The MSS uses the concept of a "study" to organize data, streamline model execution, and ensure that all models and tools use consistent inputs. A study defines the location and time period to be modeled or analyzed. When a study is created, changed, or reused, all program control files are modified in the study directory to include the same domain definition (location and grid specifications), dates, and times. The MSS also allows the user to define a series of programs to run as part of a study. For example, a study might first extract data from the DAS database, then use that data to run CALMET, then use the results from CALMET to run CALPUFF. If the user desires to modify a model input, the entire study can be rerun with a click of the mouse.

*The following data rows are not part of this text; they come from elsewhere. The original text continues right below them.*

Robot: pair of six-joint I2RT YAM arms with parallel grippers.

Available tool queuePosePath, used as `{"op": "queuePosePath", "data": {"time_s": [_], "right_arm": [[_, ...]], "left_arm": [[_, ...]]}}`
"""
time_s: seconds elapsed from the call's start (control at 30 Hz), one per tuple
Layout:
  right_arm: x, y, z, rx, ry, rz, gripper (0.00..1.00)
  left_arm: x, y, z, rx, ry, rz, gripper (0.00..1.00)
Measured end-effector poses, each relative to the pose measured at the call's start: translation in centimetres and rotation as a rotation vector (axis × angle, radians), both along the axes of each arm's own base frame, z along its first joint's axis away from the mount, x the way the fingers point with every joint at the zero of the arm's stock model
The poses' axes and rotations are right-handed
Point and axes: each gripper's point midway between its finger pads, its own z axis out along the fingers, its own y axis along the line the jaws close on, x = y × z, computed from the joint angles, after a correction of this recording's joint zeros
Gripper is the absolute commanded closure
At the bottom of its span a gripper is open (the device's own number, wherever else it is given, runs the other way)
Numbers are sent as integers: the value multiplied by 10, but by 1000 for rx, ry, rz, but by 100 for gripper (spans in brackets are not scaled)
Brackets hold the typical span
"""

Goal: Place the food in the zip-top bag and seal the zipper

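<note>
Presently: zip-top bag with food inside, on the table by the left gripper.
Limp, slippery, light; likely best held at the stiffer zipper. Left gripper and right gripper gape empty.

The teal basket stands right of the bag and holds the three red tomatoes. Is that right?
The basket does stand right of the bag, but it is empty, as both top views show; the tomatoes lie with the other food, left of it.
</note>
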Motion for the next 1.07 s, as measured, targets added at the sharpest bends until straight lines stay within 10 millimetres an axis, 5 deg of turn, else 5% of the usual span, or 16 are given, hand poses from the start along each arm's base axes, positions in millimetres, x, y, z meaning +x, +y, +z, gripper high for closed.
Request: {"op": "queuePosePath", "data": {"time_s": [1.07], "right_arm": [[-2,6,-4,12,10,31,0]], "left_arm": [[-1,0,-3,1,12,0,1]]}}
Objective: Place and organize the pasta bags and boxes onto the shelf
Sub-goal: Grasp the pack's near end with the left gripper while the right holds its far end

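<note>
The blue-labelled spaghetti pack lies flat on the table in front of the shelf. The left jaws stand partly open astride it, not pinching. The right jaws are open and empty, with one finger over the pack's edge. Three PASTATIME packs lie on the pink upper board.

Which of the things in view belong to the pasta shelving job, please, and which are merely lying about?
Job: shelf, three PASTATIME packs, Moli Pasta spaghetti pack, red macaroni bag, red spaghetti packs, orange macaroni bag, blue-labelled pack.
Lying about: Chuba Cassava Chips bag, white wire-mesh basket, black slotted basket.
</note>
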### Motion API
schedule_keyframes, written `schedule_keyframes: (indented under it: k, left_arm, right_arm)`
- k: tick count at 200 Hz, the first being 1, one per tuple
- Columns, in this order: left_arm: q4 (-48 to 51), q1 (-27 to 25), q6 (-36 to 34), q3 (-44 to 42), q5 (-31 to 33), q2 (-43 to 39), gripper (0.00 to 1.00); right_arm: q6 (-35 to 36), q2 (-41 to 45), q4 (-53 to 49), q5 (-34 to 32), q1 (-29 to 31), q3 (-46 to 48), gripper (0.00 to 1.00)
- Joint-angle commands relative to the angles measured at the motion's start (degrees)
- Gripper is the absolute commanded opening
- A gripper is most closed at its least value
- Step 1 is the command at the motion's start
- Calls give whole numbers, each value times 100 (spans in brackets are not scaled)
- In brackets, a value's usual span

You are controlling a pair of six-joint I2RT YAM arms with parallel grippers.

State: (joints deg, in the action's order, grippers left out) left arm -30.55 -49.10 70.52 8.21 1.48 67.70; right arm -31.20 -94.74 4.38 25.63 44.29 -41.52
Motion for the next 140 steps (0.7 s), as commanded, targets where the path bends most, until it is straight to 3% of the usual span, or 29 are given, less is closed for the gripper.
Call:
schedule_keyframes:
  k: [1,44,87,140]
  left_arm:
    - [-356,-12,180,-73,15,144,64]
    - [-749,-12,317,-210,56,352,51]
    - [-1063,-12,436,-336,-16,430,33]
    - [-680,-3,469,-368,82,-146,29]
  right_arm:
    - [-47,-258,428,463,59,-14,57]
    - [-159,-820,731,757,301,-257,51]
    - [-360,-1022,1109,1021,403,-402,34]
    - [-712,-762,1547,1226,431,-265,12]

The MSS includes two visual analysis tools that enhance the user's ability to use the modeling system and the data provided by the DAS. These are the CalDESK 2.0 analysis tool, developed by EnviroModeling Ltd., and the map generator (MapGen), developed for the United States Environmental Protection Agency's AIRNow program (http://www.airnow.gov). CalDESK 2.0 is a copyrighted commercial software product, and STI provides licenses to each end user. MapGen is freely available and no license is required to use it.
In addition, the MSS includes the PRTMET and CALPOST post-processing utilities for extracting and manipulating data from CALMET and CALPUFF, respectively. The CALPOST program also allows the user to estimate visibility from modeled particulate matter concentrations.